É certo que haverá alguns aspectos negativos desta "invasão popular" dos ecrãs. "Há pontualmente, tendência para algum populismo. O meu gosto pode ficar ofendido, mas o meu gosto, ou o gosto das elites, não tem de ser o gosto de todos. E há uma alteração da agenda jornalística provavelmente exagerada no sentido de deixar de fora temas que seria importante para os espectadores serem abordados". Mas Cintra Torres acredita que os benefícios superam as desvantagens. E lembrou que a presença do "povo" na TV não reduziu o espaço de antena de políticos ou especialistas.
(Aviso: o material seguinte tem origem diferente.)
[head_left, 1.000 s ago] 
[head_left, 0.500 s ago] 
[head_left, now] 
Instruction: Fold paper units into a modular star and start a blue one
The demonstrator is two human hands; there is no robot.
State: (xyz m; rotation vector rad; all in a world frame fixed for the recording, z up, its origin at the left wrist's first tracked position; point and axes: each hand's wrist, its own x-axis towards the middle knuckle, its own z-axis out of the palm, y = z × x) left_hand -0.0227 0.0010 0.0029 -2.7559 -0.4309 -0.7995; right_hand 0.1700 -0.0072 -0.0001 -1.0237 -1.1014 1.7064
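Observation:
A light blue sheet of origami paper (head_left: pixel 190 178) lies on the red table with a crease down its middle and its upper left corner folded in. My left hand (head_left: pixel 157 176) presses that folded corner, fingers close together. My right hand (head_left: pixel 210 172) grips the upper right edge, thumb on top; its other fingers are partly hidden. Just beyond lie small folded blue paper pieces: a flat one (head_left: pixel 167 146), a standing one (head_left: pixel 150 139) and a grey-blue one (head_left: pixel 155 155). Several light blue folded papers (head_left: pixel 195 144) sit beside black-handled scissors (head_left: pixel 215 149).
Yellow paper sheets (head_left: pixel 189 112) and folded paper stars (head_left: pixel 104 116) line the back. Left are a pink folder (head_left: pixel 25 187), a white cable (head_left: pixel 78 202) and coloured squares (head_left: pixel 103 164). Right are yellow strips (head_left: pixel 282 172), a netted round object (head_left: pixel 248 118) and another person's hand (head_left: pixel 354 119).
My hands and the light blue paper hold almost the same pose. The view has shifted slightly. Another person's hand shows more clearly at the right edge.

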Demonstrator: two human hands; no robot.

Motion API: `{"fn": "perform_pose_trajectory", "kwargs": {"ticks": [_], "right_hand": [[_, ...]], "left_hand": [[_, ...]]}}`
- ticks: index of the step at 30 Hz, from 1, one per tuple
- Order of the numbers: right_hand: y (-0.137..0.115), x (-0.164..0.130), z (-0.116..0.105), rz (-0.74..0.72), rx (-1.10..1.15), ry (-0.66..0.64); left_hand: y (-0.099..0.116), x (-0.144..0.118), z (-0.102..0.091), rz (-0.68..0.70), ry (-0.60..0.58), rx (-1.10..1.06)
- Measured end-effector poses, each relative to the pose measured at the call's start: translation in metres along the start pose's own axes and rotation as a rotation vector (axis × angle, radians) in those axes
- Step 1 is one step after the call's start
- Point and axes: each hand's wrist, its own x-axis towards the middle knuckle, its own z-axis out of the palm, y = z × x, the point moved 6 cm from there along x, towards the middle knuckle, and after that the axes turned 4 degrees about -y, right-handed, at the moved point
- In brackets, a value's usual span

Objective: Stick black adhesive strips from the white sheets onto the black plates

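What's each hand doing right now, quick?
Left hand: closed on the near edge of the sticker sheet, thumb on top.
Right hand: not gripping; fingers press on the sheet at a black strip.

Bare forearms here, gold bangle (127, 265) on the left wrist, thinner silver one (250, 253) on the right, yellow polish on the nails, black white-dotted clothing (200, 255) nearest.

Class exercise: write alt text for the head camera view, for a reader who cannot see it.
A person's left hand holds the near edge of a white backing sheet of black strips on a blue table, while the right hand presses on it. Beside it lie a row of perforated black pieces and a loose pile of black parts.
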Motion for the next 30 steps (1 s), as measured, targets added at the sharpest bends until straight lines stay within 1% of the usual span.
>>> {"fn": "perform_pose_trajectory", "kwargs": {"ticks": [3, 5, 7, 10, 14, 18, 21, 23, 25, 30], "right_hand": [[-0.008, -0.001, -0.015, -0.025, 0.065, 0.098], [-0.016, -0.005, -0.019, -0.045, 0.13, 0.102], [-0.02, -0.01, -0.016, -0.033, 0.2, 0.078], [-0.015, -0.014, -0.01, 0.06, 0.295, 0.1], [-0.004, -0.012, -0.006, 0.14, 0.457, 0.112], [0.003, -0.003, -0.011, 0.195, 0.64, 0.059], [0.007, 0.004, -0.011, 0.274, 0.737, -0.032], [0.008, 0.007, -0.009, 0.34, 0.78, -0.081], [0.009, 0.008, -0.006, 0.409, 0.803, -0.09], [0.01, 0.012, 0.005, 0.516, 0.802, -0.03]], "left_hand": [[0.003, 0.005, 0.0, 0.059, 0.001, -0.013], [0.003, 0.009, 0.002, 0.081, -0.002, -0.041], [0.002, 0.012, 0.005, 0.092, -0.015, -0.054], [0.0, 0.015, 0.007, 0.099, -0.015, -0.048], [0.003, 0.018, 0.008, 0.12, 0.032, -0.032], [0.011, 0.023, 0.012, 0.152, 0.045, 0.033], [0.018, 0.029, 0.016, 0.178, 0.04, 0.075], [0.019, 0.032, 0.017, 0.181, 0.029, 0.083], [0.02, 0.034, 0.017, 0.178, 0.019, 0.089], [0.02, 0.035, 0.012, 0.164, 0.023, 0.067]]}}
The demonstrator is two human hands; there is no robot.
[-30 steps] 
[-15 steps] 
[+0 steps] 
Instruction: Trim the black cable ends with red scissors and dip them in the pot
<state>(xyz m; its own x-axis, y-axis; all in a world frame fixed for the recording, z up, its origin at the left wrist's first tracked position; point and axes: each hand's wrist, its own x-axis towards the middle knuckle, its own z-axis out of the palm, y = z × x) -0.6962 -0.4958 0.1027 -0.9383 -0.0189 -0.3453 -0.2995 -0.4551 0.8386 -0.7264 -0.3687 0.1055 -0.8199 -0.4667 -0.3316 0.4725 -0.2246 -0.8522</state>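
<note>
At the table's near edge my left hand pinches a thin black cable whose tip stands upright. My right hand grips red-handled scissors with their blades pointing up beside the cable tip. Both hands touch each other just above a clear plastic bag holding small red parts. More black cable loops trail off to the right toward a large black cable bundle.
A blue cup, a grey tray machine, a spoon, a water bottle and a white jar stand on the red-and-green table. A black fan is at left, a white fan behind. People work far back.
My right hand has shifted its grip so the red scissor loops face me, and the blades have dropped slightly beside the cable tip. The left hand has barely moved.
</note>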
Já o deputado socialista Medeiros Ferreira, convidado a falar "pelos políticos", sublinhou o papel ambíguo e mal explicado das TV na promoção de certos membros da classe e na ocultação de outros. Numa intervenção carregada de ironia e humor, recordou o percurso de alguns (hoje) ilustres eleitos que iniciaram a sua "carreira mediática" comentando a actualidade futebolística ou mesmo as notícias da semana. "Quem os escolheu a eles para terem uma "tribuna?", questionou o deputado, que identifica uma "aliança" entre certos canais e certos políticos que comungam interesses. Nomeadamente, não tem dúvidas de que a eleição de Durão Barroso para líder do PSD "foi uma 'vitória' da SIC".
Mas porque os "especialistas" continuam presentes na TV, esta também proporciona o conhecimento de pessoas - e das suas experiências e saberes - "a que não teríamos acesso de outro modo", lembrou ainda o investigador José Carlos Abrantes, organizador da sessão, integrada no ciclo Falar Televisão.